Problem to solve:
List the lines of this listing that hold the word "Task".

Extracted material:
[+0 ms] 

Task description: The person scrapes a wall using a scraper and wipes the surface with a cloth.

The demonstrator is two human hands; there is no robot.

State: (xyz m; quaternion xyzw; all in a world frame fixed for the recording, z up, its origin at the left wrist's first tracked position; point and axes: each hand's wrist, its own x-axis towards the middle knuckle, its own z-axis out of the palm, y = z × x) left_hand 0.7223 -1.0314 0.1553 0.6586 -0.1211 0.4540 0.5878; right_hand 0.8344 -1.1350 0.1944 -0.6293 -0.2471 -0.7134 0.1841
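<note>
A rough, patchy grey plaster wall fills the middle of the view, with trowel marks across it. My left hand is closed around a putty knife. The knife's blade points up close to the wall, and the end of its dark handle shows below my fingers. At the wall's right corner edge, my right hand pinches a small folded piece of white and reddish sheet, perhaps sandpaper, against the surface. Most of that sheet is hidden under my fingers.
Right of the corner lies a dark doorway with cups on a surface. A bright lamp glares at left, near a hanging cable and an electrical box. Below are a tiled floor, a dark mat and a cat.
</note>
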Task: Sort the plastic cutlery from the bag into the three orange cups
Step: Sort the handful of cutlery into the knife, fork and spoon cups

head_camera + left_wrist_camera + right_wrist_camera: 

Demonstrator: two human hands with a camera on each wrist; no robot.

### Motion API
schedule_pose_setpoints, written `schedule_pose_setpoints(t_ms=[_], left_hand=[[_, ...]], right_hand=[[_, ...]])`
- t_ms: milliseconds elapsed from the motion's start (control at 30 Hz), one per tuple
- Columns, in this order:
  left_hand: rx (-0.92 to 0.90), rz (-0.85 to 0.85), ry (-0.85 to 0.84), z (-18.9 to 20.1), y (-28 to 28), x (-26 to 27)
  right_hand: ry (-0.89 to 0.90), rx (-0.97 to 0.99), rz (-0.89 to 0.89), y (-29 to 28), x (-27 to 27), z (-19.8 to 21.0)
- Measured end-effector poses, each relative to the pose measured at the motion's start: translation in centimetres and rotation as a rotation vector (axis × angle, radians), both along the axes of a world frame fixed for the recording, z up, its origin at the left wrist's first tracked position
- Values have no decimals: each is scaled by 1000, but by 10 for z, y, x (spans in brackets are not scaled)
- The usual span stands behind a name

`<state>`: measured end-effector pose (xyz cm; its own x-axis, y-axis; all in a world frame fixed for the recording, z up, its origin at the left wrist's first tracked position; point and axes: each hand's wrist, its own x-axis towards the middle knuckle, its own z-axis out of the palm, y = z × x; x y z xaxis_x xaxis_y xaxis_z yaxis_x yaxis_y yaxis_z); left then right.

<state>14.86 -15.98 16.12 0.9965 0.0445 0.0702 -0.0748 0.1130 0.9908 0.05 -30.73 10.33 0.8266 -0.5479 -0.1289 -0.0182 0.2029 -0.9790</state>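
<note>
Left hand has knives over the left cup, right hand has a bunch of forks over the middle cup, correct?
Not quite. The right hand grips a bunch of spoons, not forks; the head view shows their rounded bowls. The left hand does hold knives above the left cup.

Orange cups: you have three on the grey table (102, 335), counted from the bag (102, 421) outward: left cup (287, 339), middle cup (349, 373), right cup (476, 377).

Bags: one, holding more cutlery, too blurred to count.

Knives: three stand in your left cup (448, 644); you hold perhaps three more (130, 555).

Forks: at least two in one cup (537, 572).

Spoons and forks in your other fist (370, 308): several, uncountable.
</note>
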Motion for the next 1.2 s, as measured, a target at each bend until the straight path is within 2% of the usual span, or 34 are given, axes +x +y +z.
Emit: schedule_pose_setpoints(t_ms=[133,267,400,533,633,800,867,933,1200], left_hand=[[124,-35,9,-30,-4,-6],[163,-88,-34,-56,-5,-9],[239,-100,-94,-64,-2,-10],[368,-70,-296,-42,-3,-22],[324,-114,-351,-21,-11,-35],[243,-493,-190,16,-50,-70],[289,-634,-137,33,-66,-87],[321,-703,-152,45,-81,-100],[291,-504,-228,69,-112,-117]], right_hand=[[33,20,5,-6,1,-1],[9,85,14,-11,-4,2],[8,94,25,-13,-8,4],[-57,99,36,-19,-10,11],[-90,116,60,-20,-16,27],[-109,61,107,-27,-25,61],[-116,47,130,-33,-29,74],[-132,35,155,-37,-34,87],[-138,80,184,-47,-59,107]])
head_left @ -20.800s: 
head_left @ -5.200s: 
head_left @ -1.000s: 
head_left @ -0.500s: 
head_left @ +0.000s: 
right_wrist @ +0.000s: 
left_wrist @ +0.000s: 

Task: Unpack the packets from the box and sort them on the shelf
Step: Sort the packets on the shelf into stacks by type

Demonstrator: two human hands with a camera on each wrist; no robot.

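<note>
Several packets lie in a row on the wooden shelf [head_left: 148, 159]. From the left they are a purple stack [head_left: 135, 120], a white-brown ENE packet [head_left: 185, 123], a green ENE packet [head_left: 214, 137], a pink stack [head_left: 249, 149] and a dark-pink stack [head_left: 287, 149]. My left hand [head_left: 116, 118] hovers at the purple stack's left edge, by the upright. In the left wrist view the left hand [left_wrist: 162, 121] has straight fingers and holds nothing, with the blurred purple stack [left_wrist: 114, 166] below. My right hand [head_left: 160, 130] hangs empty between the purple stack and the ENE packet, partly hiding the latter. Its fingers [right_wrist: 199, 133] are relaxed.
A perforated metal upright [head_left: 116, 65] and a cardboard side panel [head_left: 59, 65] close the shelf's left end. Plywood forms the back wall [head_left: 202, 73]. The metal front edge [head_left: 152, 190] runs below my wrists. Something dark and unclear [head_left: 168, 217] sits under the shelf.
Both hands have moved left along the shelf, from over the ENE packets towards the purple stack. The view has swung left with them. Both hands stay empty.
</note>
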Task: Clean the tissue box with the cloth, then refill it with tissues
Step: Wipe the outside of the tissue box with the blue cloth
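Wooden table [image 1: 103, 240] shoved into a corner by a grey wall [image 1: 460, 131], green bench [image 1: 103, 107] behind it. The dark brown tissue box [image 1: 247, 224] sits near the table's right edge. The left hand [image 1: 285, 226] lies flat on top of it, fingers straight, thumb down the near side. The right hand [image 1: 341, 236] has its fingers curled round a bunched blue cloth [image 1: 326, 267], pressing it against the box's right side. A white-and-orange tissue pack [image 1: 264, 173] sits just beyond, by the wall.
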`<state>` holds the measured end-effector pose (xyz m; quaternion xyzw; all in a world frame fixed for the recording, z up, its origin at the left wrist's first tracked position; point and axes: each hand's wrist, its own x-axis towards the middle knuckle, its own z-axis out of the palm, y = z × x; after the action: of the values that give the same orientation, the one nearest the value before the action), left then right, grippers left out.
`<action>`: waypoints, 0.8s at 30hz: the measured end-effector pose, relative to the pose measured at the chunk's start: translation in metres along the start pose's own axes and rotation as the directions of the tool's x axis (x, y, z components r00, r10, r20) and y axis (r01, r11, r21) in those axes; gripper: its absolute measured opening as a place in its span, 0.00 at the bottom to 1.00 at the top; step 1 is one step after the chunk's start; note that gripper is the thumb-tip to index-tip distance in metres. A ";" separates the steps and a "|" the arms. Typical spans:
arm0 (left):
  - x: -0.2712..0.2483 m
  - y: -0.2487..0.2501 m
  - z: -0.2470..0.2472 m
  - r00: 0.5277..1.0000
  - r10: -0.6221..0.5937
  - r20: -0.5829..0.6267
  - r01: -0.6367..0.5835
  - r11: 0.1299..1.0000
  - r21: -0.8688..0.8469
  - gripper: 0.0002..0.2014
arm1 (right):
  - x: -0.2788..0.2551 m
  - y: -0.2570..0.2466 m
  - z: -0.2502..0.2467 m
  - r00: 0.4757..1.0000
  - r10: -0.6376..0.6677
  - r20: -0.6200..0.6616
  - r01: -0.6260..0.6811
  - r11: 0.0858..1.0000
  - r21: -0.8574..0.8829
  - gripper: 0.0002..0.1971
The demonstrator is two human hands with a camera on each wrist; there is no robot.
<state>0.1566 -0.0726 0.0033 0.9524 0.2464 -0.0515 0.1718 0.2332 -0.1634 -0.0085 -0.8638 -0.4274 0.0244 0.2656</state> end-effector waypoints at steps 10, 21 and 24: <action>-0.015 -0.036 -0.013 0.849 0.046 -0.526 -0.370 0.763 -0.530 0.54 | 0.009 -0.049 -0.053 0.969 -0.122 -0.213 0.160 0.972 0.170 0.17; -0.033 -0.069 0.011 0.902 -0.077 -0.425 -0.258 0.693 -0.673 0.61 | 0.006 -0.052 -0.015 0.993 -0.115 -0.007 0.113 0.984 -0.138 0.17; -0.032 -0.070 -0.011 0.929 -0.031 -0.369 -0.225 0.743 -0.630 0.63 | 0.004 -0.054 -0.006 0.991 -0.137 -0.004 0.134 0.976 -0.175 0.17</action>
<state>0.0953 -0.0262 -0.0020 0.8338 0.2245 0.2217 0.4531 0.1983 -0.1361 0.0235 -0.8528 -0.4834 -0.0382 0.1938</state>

Result:
Task description: The person scrapes a wall using a scraper and wipes the surface with a cloth.
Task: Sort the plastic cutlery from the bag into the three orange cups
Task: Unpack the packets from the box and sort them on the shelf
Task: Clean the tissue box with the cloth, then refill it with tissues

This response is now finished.